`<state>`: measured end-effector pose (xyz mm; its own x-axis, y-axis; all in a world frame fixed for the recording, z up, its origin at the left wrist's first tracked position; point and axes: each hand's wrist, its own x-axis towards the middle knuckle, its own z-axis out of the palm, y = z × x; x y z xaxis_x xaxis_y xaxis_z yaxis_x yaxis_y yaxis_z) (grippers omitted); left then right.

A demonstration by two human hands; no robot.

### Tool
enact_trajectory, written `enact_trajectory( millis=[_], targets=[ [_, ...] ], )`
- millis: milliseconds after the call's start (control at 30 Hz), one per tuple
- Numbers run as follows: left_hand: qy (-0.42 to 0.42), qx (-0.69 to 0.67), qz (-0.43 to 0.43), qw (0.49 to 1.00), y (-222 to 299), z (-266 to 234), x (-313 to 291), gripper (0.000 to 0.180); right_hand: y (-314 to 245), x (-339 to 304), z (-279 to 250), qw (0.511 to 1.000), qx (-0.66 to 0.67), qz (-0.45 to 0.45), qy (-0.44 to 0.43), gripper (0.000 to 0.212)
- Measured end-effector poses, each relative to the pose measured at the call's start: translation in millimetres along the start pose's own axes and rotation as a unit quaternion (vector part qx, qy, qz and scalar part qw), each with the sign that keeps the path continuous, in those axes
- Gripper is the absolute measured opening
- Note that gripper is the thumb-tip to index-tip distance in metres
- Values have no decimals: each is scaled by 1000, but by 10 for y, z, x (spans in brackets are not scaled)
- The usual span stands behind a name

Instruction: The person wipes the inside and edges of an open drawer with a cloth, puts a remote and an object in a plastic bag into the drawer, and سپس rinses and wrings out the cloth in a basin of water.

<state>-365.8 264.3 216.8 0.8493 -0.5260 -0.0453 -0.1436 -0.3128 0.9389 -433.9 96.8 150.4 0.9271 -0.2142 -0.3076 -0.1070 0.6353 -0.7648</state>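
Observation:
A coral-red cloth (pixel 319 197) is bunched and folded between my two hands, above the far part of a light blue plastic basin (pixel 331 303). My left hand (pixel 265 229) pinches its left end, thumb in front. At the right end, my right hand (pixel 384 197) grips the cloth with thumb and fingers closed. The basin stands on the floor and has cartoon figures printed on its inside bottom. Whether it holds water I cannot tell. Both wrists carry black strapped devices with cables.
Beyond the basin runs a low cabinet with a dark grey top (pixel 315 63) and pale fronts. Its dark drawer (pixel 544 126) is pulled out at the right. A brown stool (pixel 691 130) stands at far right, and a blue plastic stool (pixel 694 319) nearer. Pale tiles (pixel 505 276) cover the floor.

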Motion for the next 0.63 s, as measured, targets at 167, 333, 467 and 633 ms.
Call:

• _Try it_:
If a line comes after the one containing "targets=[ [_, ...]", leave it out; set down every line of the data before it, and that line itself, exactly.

• _Task solution_:
`<state>`: measured end-effector pose (xyz mm; its own x-axis, y-axis; all in a world frame fixed for the recording, z up, its origin at the left wrist's first tracked position; point and axes: each hand's wrist, its own x-axis towards the middle knuckle, its own z-axis out of the palm, y = z × x; x y z xaxis_x xaxis_y xaxis_z yaxis_x yaxis_y yaxis_z) (grippers omitted); left then right.

A demonstration by two human hands; no robot.

### Tool
enact_trajectory, written `enact_trajectory( millis=[_], targets=[ [_, ...] ], )`

The output is complete as it stands.